→ **Work task**:
The reply should return the data in full, exactly as written.

------------------------------------------------------------

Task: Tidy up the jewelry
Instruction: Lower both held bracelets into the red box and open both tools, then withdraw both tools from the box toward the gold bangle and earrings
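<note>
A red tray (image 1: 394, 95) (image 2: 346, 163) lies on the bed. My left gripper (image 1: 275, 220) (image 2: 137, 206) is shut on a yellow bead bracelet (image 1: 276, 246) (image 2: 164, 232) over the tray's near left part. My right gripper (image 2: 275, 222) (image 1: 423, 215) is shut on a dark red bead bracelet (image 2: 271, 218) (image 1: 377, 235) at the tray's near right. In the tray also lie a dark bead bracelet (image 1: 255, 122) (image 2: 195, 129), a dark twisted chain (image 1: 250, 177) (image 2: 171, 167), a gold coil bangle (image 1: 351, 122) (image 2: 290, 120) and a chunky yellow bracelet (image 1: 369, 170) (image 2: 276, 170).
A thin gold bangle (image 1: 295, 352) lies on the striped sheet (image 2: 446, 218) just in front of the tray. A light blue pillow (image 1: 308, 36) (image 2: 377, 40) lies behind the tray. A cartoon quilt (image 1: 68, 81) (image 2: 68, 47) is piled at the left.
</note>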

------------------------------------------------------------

→ **Task result**:
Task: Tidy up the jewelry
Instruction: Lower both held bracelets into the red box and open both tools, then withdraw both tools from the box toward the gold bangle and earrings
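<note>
A red tray (image 1: 394, 95) (image 2: 346, 163) lies on the bed. My left gripper (image 1: 275, 220) (image 2: 137, 206) is shut on a yellow bead bracelet (image 1: 276, 246) (image 2: 164, 232) over the tray's near left part. My right gripper (image 2: 275, 222) (image 1: 423, 215) is shut on a dark red bead bracelet (image 2: 271, 218) (image 1: 377, 235) at the tray's near right. In the tray also lie a dark bead bracelet (image 1: 255, 122) (image 2: 195, 129), a dark twisted chain (image 1: 250, 177) (image 2: 171, 167), a gold coil bangle (image 1: 351, 122) (image 2: 290, 120) and a chunky yellow bracelet (image 1: 369, 170) (image 2: 276, 170).
A thin gold bangle (image 1: 295, 352) lies on the striped sheet (image 2: 446, 218) just in front of the tray. A light blue pillow (image 1: 308, 36) (image 2: 377, 40) lies behind the tray. A cartoon quilt (image 1: 68, 81) (image 2: 68, 47) is piled at the left.
</note>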

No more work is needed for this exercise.